In a standard classification problem, the goal is to predict a class label. For example, in the Iris Dataset problem, the goal is to predict a species of flower: 0 = “setosa”, 1 = “versicolor”, 2 = “virginica”. Here the class labels are just labels wthout any meaning attache to the order. In an ordinal classification problem (also called ordinal regression), the class labels have order. For example, you might want to predict the median price of a house in one of 506 towns, where price can be 0 = very low, 1 = low, 2 = medium, 3 = high, 4 = very high. For an ordinal classification problem, you could just use standard classification, but that approach doesn’t take advantage of the ordering information in the training data.
I coded up a demo of a simple technique using the PyTorch code library. The same technique can be used with Keras/TensorFlow too.

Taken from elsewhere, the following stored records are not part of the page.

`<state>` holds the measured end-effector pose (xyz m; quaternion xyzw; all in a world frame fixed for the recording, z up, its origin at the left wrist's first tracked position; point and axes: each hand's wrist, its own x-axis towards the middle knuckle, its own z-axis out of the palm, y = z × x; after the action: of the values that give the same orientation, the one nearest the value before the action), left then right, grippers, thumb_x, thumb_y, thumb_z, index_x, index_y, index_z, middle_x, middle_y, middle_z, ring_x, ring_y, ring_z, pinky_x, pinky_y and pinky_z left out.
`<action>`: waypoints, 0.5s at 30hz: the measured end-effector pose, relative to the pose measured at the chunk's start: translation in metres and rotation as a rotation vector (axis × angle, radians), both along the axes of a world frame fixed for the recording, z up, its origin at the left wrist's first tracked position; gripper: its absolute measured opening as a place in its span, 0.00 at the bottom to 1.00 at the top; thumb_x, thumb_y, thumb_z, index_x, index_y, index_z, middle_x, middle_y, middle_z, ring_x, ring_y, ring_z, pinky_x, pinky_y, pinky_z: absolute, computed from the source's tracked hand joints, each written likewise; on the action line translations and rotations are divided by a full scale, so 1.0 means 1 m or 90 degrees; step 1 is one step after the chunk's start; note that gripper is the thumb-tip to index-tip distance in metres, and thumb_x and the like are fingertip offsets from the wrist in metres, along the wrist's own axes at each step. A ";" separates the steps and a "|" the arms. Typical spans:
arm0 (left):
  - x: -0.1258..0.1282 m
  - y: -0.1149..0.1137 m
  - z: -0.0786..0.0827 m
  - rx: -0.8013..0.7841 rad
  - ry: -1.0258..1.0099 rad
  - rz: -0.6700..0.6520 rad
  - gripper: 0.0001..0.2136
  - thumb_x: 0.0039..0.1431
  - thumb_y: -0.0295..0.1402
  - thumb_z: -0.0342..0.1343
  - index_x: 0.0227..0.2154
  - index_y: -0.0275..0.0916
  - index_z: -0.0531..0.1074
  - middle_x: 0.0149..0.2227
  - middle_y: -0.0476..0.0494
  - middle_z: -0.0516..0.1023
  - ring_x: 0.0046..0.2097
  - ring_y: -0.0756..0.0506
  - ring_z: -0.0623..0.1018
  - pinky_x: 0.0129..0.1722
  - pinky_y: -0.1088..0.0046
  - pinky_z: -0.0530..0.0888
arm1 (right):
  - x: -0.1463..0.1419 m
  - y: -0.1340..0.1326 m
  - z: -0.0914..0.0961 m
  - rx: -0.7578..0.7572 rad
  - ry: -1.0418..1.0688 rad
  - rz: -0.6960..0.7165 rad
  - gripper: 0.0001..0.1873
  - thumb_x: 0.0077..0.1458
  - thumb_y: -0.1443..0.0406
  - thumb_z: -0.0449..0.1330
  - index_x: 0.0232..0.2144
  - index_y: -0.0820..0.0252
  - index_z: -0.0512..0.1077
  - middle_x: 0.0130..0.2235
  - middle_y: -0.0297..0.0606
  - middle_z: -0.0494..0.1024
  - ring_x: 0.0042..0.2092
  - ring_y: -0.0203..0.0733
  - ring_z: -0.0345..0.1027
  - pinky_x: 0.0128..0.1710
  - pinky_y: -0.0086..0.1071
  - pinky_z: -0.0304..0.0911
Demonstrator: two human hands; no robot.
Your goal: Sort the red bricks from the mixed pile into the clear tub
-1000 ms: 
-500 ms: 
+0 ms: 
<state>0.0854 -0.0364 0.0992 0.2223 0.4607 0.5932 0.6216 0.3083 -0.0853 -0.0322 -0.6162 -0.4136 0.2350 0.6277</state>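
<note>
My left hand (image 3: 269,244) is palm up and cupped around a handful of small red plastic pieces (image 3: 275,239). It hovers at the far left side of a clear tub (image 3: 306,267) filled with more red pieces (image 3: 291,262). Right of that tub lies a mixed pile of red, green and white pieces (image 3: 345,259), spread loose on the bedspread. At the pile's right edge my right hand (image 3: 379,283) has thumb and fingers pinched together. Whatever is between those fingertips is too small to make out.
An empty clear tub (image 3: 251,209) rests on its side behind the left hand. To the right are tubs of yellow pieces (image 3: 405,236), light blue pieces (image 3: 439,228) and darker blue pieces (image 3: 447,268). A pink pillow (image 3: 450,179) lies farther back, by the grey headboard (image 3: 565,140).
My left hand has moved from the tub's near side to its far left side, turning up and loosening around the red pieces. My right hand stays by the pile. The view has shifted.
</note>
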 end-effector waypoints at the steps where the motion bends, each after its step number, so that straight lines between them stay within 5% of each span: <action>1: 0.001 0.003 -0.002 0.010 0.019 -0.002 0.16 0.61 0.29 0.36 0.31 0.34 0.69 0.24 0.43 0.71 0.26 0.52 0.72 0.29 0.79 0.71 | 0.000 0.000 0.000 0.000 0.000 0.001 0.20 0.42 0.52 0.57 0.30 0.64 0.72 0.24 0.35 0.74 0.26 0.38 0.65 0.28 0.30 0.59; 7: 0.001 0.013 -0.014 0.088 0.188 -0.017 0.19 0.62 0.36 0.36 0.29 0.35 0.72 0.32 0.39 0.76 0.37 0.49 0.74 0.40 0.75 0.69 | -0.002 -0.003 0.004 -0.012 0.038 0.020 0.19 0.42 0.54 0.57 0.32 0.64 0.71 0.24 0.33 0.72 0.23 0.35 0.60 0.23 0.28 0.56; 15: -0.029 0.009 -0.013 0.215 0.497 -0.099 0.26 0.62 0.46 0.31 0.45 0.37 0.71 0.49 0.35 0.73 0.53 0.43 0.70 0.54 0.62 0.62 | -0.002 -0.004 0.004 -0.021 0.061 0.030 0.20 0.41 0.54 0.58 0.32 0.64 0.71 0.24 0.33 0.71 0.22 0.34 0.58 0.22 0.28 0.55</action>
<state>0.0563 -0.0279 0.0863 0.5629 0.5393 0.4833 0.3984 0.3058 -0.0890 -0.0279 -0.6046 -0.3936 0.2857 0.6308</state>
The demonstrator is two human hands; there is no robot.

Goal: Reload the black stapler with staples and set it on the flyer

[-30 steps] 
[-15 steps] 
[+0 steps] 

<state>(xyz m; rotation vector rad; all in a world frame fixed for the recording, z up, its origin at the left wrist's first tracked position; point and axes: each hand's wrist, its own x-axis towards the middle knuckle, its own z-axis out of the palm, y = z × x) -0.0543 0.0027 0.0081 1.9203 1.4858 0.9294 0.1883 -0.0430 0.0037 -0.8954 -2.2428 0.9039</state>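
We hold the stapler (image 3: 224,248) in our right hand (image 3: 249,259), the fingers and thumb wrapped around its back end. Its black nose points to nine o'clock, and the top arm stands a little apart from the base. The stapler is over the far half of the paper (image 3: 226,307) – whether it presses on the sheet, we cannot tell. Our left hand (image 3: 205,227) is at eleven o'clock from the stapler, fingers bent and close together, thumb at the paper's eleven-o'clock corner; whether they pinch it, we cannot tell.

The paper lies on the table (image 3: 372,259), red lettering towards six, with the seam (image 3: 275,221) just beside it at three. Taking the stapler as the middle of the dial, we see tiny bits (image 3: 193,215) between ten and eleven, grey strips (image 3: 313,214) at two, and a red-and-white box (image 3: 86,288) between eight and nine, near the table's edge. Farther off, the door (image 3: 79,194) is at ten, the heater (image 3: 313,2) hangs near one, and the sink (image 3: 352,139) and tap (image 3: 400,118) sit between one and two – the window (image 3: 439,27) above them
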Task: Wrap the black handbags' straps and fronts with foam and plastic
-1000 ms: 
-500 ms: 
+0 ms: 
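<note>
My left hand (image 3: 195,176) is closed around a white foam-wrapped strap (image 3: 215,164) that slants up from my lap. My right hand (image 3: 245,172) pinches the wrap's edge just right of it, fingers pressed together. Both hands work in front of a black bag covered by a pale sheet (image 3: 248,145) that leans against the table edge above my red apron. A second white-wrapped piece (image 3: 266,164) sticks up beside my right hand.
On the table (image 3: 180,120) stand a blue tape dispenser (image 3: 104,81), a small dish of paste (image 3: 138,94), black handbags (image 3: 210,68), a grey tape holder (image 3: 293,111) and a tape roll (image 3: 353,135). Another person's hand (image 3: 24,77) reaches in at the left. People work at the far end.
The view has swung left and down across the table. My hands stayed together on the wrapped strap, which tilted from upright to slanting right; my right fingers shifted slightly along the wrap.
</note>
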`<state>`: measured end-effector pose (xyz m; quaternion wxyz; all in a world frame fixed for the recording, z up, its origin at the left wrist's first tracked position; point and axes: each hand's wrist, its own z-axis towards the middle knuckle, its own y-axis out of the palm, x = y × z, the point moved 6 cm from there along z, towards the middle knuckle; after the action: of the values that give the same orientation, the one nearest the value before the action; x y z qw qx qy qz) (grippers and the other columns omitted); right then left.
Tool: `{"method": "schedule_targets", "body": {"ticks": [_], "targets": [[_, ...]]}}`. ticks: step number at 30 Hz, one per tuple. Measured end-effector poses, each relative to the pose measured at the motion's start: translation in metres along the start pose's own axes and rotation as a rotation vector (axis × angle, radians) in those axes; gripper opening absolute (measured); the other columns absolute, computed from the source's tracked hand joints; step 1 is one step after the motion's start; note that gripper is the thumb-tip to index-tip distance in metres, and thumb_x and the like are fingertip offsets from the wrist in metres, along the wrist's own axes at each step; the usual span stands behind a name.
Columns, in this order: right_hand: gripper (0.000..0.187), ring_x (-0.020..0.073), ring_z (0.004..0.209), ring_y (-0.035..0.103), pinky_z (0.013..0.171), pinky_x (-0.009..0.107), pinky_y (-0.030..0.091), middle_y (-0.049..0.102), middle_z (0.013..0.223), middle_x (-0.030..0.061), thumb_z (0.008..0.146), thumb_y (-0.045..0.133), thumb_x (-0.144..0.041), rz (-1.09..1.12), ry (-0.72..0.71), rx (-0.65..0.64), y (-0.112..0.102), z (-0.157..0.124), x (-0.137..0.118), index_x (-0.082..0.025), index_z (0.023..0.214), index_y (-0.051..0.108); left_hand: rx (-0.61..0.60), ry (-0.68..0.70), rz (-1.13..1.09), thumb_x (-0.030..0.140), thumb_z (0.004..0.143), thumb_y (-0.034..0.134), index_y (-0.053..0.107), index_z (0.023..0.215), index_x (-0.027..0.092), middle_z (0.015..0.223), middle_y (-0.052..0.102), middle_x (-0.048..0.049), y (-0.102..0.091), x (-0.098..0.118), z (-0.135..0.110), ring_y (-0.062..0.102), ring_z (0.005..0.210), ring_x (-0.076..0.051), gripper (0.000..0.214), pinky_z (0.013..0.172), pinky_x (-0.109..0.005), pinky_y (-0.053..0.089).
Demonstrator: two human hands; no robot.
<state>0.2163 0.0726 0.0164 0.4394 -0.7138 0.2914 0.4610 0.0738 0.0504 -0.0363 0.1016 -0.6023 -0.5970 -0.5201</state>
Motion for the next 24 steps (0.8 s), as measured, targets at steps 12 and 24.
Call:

I used a modified version of the Boston Housing dataset. There are 506 data items. Each item is a town near Boston. There are 13 predictor variables — crime rate in town, tax rate in town, proportion of Black residents in town, and so on. The original Boston dataset contains the median price of a house in each town, divided by $1,000 — like 35.00 for $35,000 (the data is from the 1970s when house prices were low). To convert the data to an ordinal classification problem, I mapped the house prices like so:
price class count
[$0 to $10,000) 0 24
[$10,000 to $20,000) 1 191
[$20,000 to $30,000) 2 207
[$30,000 to $40,000) 3 53
[$40,000 to $50,000] 4 31
---
506
I normalized the numeric predictor values by dividing by a constant so that each normalized value is between -1.0 and +1.0. I encoded the single Boolean predictor value (does town border the Charles River) as -1 (no), +1 (yes).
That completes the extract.